━━━━━ Provided entries
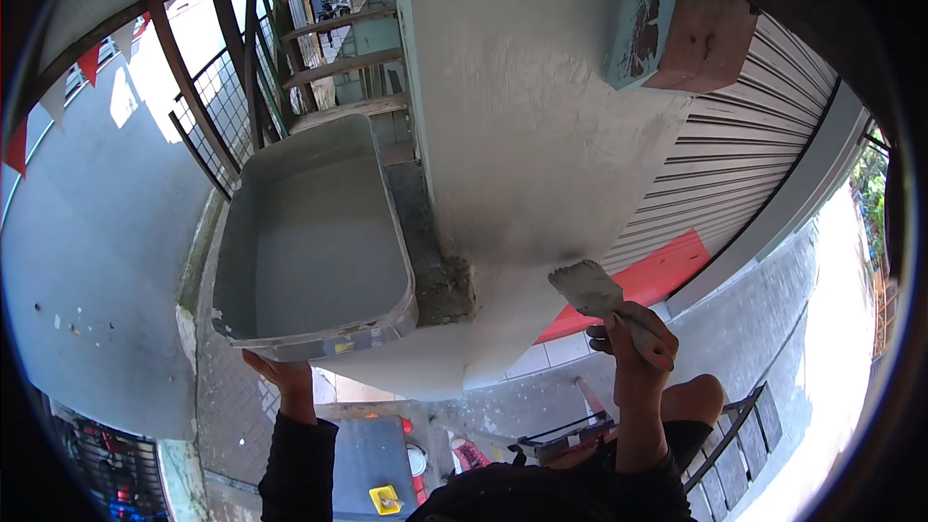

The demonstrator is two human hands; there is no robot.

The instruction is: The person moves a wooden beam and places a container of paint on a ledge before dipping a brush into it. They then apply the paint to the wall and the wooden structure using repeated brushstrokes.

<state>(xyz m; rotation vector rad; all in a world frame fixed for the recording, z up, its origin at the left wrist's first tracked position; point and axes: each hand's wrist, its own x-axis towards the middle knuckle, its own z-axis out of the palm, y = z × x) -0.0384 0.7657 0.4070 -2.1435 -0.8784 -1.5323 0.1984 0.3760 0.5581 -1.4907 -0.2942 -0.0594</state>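
Observation:
A putty knife (586, 287) smeared with grey paste is in my right hand (633, 336), its worn orange-tipped handle lying across the palm with the fingers closed round it. The blade points up and left, close in front of a pale plastered pillar (541, 116). On the left, my left hand (281, 373) is under the near edge of a big grey plastic tub (372, 331) and holds it; the tub hides most of the fingers. Smooth grey coating covers the tub's inside. Beside the tub's right wall is a rough dark ledge (447, 292) at the pillar's foot.
Wooden stairs (343, 68) rise behind the tub. A block with peeling turquoise paint (667, 29) juts out at upper right, near a ribbed shutter (735, 155). Below are a dark tabletop (362, 454) with a yellow tray (385, 500) and a slatted seat (739, 445).

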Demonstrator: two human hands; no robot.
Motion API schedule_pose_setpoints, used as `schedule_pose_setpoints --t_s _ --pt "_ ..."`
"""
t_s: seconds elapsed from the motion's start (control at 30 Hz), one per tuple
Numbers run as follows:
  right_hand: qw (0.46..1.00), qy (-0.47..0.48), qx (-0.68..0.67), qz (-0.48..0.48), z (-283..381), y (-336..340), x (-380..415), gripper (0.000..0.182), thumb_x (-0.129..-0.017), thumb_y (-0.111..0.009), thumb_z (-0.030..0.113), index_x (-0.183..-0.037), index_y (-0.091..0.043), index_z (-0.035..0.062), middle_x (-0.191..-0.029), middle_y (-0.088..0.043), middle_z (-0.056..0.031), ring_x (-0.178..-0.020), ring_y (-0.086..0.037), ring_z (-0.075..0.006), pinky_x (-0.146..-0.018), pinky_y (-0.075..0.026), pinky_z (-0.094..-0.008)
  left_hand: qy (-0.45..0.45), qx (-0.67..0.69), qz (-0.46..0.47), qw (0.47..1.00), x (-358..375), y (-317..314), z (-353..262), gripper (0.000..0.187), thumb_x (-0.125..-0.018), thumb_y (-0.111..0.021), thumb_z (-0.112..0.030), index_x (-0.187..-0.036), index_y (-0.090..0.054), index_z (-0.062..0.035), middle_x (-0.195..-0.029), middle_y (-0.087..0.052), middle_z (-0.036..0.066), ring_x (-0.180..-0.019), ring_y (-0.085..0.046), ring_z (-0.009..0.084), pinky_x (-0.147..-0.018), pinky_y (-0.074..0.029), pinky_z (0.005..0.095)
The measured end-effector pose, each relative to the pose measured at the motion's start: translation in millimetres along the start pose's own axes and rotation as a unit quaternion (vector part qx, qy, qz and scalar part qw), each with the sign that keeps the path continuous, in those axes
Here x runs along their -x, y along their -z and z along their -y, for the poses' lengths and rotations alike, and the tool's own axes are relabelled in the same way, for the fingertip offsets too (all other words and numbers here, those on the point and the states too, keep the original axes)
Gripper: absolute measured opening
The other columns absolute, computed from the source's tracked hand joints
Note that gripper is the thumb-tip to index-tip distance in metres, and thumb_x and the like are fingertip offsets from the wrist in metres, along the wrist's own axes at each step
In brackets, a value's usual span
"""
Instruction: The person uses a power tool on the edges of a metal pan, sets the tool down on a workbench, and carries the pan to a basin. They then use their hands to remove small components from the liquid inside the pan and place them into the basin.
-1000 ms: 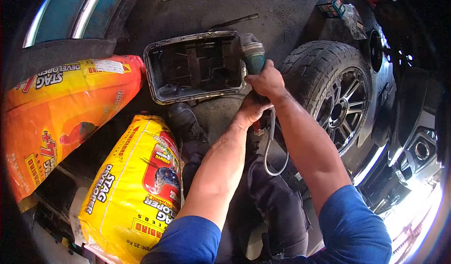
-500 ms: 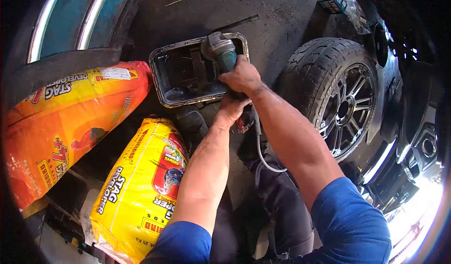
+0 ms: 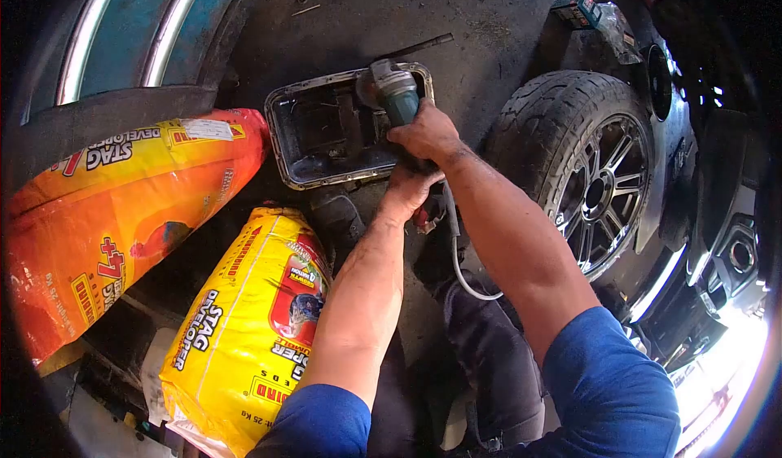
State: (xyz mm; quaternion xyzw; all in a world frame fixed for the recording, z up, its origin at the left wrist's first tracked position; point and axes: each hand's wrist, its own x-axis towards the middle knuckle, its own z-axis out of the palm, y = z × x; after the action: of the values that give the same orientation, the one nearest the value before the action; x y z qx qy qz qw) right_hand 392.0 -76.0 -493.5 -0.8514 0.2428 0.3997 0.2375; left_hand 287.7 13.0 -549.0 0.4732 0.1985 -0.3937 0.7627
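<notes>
Both my hands are wrapped round a green angle grinder. My right hand grips its body just behind the metal head. Nearer to me, my left hand holds the rear end, which its fingers mostly hide. The grinder's disc is over the right part of a rectangular metal pan on the floor, close to its far rim; whether it touches metal cannot be made out. A pale cord hangs in a curve from the grinder's rear.
An orange sack and a yellow sack lie on the left. On the right stands a wheel with its tyre. Beyond are a small box, a plastic bag and a dark rod.
The grinder head and both hands have shifted slightly right in the view, and the whole scene has moved a little the same way. Both hands keep their hold.
</notes>
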Motion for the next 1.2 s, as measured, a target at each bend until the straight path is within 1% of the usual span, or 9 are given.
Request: schedule_pose_setpoints --t_s 0.07,0.23,0.33,0.43,0.53,0.83,0.93,1.03,1.2 --pt "1.0 -0.007 0.009 0.001 -7.7 6.7 0.3 0.081 -0.076 -0.08 0.041 -0.134 -0.046 -0.0023 -0.125 -0.065 -0.0242 -0.117 -0.064 -0.0373 -0.102 -0.051 -0.0434 -0.023 -0.014 0.008 1.0 -1.0 -9.6 -3.2 0.085 -0.074 -0.086 -0.031 -0.143 -0.046 0.0005 -0.14 -0.056 0.012 -0.13 -0.05 0.0245 -0.108 -0.04 0.037" --pt "0.999 -0.041 -0.002 -0.012 -25.9 15.6 -8.3 0.085 -0.075 -0.081 0.042 -0.136 -0.043 -0.0023 -0.125 -0.065 -0.0241 -0.119 -0.063 -0.0371 -0.102 -0.05 -0.0429 -0.073 -0.022 0.036 0.996 -14.1 -25.7 -0.5 0.084 -0.074 -0.086 -0.03 -0.141 -0.047 0.0003 -0.141 -0.056 0.012 -0.129 -0.052 0.0245 -0.108 -0.04 0.0375" --pt "0.999 -0.042 -0.004 -0.023 -27.9 15.9 -15.5 0.085 -0.073 -0.081 0.043 -0.134 -0.045 -0.0039 -0.124 -0.065 -0.0258 -0.118 -0.063 -0.0382 -0.101 -0.051 -0.0428 -0.023 -0.04 0.069 0.997 -19.9 -21.6 -5.4 0.082 -0.073 -0.086 -0.028 -0.14 -0.048 0.0003 -0.138 -0.058 0.012 -0.125 -0.054 0.0251 -0.107 -0.042 0.0379" --pt "0.998 -0.04 -0.026 -0.044 -28.1 13.5 -16.2 0.086 -0.068 -0.081 0.045 -0.129 -0.05 -0.0074 -0.12 -0.065 -0.0286 -0.115 -0.064 -0.0405 -0.099 -0.051 -0.0424 0.006 -0.124 0.025 0.992 -18.1 -17.7 -10.5 0.063 -0.075 -0.085 -0.028 -0.126 -0.061 -0.0001 -0.122 -0.068 0.013 -0.116 -0.063 0.0266 -0.101 -0.048 0.0352" --pt "0.997 -0.049 -0.034 -0.051 -29.4 14.1 -15.3 0.087 -0.068 -0.081 0.044 -0.13 -0.049 -0.0075 -0.121 -0.065 -0.0283 -0.116 -0.064 -0.0402 -0.099 -0.051 -0.042 -0.048 -0.092 0.043 0.994 -26.1 -17.1 1.2 0.072 -0.073 -0.086 -0.028 -0.134 -0.056 -0.0019 -0.133 -0.062 0.01 -0.12 -0.056 0.0238 -0.104 -0.044 0.0377" --pt "0.998 -0.036 -0.025 -0.043 -29.9 7.6 -15.2 0.087 -0.069 -0.082 0.044 -0.132 -0.049 -0.0053 -0.124 -0.064 -0.0286 -0.119 -0.062 -0.0394 -0.101 -0.05 -0.0417 -0.015 -0.054 0.057 0.997 -15.0 -15.9 -2.0 0.076 -0.075 -0.084 -0.028 -0.137 -0.052 0.0002 -0.136 -0.059 0.013 -0.124 -0.054 0.0256 -0.107 -0.04 0.0376" --pt "0.999 -0.031 -0.019 -0.016 -22.7 4.4 -7.9 0.086 -0.071 -0.081 0.043 -0.134 -0.047 -0.0042 -0.125 -0.064 -0.0269 -0.119 -0.062 -0.0389 -0.102 -0.05 -0.0424 -0.05 -0.003 0.032 0.998 -10.0 -12.2 3.6 0.071 -0.075 -0.085 -0.022 -0.133 -0.052 0.0006 -0.127 -0.064 0.01 -0.118 -0.061 0.023 -0.102 -0.046 0.0353" --pt "0.999 -0.041 -0.022 -0.002 -19.7 5.4 -4.2 0.085 -0.073 -0.081 0.042 -0.136 -0.045 -0.002 -0.128 -0.064 -0.0238 -0.12 -0.063 -0.0375 -0.104 -0.05 -0.0431 -0.02 -0.046 0.025 0.998 -7.5 -10.9 3.9 0.079 -0.075 -0.085 -0.031 -0.14 -0.051 -0.0006 -0.14 -0.056 0.012 -0.128 -0.051 0.0253 -0.108 -0.039 0.0375" --pt "0.999 -0.036 -0.005 0.0 -18.8 8.0 -3.6 0.085 -0.074 -0.081 0.041 -0.136 -0.044 -0.0024 -0.129 -0.063 -0.0243 -0.121 -0.062 -0.0369 -0.104 -0.049 -0.0429 -0.044 -0.069 0.006 0.997 -6.7 -13.2 6.9 0.079 -0.076 -0.084 -0.034 -0.14 -0.05 -0.0011 -0.136 -0.06 0.011 -0.124 -0.055 0.0253 -0.106 -0.042 0.0379"
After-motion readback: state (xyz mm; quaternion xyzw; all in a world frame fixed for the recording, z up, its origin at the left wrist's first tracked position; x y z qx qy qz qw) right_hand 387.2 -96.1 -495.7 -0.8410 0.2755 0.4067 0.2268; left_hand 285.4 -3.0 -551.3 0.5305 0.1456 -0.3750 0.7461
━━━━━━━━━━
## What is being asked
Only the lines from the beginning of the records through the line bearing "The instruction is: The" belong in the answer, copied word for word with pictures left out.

## Task solution
The demonstrator is two human hands; there is no robot.

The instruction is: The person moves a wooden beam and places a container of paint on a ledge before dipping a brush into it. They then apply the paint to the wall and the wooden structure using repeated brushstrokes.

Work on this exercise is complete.